ふと見上げた空模様に、過去を振り返るのを一旦やめた。
「なんだ、急に天気が悪くなってきたな」
「本当ですね……。今にも降り出しそうです」
直後、御者台に座っていたレオンティーナの鼻先にぽつりと水滴が落ちた。まだ本降りになるまでは掛かりそうだが、考えているよりずっと早いだろうと道から逸れて、草原の中に馬車を停めた。
「やれやれ。まだ後にしようと思っていたのに、雨の中を馬に走らせるのは好きじゃないんだ。早すぎるくらいではあるんだが、ここはひとつ────」
黒い煙がふわっと舞って、手の中に魔導書を掴む。
「どれ、頁はどこだったかな」
ぱらぱらとめくり、一枚の紋様が描かれた頁を開く。ひょこひょことやってきたエルザが覗き込んで「これはなんですか?」と尋ねた。

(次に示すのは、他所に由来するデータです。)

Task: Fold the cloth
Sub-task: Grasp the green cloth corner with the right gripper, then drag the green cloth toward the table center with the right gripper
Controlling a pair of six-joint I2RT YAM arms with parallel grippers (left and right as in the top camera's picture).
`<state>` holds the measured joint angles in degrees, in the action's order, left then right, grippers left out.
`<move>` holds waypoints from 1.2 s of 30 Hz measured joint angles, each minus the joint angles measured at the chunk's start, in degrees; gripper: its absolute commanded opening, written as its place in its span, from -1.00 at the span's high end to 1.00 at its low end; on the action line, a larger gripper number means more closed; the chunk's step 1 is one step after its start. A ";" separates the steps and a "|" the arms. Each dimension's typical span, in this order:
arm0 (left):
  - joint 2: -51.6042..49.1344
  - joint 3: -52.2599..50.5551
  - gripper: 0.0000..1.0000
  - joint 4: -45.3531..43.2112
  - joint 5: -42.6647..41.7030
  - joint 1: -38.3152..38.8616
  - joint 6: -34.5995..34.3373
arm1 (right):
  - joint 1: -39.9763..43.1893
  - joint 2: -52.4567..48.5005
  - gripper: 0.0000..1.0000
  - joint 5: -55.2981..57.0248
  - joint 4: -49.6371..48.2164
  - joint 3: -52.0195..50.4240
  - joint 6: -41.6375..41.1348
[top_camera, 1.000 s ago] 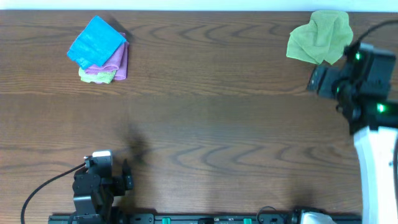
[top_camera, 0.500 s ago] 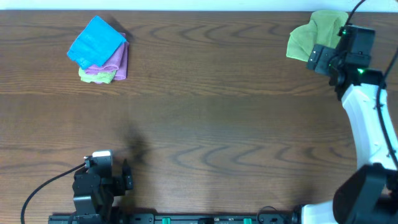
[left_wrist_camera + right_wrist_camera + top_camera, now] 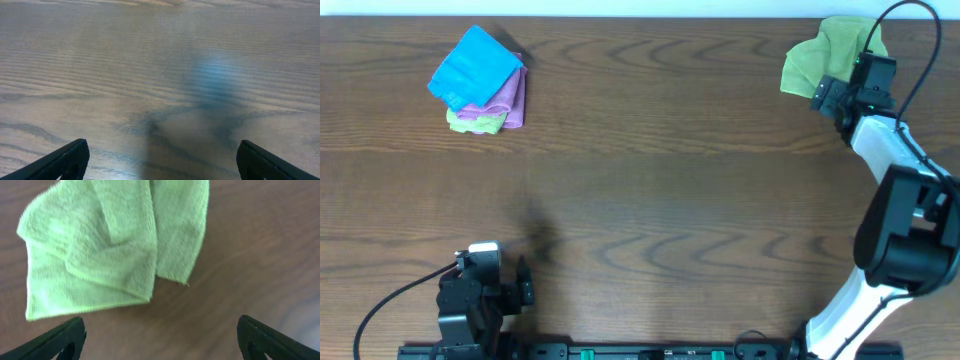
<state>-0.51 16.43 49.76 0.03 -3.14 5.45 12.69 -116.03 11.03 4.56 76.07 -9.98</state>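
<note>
Right gripper (image 3: 160, 330), jaws spread and empty, at the far right corner of the table (image 3: 670, 200), with the crumpled green cloth (image 3: 830, 55) just ahead and left of it; left gripper (image 3: 160, 155), likewise spread and empty, well apart at near left.

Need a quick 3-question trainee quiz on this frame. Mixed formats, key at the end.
1. True or false: the green cloth lies neatly folded.
2. Which colour tops the folded stack on the table? A) blue B) pink C) green
3. Fill in: the right tool, beside the green cloth, is ___ (open/shut).
Key: 1 false; 2 A; 3 open.
</note>
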 measured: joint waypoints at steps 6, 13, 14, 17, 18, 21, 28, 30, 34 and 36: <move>0.00 0.00 -0.90 0.00 0.00 0.00 -0.02 | 0.31 -5.77 -0.70 -2.62 -10.08 0.04 -3.15; 0.00 0.00 -0.90 0.00 0.00 0.00 0.00 | 1.73 -9.97 -0.62 -5.07 -16.74 0.04 -8.31; 0.00 0.00 -0.90 0.00 0.00 0.00 0.00 | 2.05 -10.40 -0.61 -5.27 -17.40 0.04 -8.96; 0.00 0.00 -0.91 0.00 0.00 0.00 -0.02 | 2.58 -11.50 -0.52 -6.29 -18.40 0.04 -10.80; 0.00 0.00 -0.90 0.00 0.00 0.00 0.00 | 2.60 -11.72 -0.48 -6.58 -18.62 0.07 -11.04; 0.00 0.00 -0.90 0.00 0.00 0.00 0.00 | 2.60 -13.05 -0.20 -8.13 -18.78 0.87 -12.39; 0.00 0.00 -0.91 0.00 0.00 0.00 0.00 | 2.62 -13.60 0.60 -10.27 -18.97 1.51 -13.38; 0.00 0.00 -0.90 0.00 0.00 0.00 -0.02 | 2.62 -13.62 0.95 -11.67 -18.95 1.77 -13.33; 0.00 0.00 -0.90 0.00 0.00 0.00 0.00 | 2.60 -13.38 0.97 -14.14 -16.11 1.99 -13.46; 0.00 0.00 -0.90 0.00 -0.02 0.00 -0.02 | 2.45 -11.34 0.97 -14.80 -10.25 2.19 -12.79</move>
<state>-0.51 16.43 49.76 0.01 -3.14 5.43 15.14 -127.37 -3.77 -5.69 78.26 -22.76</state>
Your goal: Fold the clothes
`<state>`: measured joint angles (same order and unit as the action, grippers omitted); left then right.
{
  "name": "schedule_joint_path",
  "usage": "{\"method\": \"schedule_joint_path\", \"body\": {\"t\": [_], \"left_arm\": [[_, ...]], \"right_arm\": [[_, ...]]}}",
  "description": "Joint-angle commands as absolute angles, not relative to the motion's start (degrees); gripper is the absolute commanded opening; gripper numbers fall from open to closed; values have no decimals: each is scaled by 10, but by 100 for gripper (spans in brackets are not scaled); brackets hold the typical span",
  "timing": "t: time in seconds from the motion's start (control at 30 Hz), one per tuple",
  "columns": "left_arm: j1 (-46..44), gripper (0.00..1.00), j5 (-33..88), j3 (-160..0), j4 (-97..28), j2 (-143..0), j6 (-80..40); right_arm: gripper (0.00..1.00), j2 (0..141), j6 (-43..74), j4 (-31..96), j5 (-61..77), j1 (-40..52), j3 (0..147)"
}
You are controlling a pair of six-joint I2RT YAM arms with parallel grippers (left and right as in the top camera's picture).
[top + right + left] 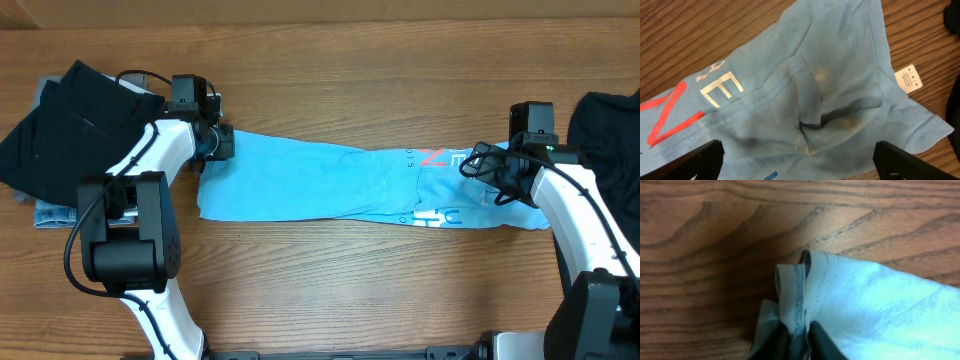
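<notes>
Overhead: light blue T-shirt (320, 180), a long band across the desk (330, 290), my left tool (215, 143) at one end, my right tool (490, 165) at the other. Left wrist: left tool pinching the T-shirt's hemmed edge. Right wrist: right tool spread wide over the collar end.

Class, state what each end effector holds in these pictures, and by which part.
Left end effector pinches the light blue T-shirt by its stitched hem edge; right end effector is open, holding nothing.
</notes>
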<state>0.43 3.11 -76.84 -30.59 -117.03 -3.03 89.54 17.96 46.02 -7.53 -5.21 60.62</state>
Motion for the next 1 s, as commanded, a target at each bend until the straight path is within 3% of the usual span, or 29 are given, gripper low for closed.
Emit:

円の中に規則正しく線が重なり合った紋様にレオンティーナが触れる。
「これは入り口だよ」
「……入り口?」
「そう。特別な場所への入り口さ」
ぽっ、と紋様が青白く輝く。
「これは魔女ではなく、使い魔たちが描いたと言われている。詳しい事は歴代の魔女を振り返って、少なくとも俺より二代前も知らなかったそうだ」
覗いていたエルザの頬に手を触れる。
「さあ、目を瞑ってみなさい。俺が良いと言うまで目を開けてはいけないよ。慣れていないと酔ってしまうから」
言われたとおりに目を瞑る。全身を包む奇妙な浮遊感があり、程なくして治まってきたら「もう大丈夫」と言われて、ゆっくり目を開いてみる。
思わず唖然としてしまった。目の前に広がっていたのは草原などではなく、深い森の中。月明かりの差し込む真夜中のように暗く、既にできあがった焚火の近くで、様々な動物たちが彼女たちを出迎えた。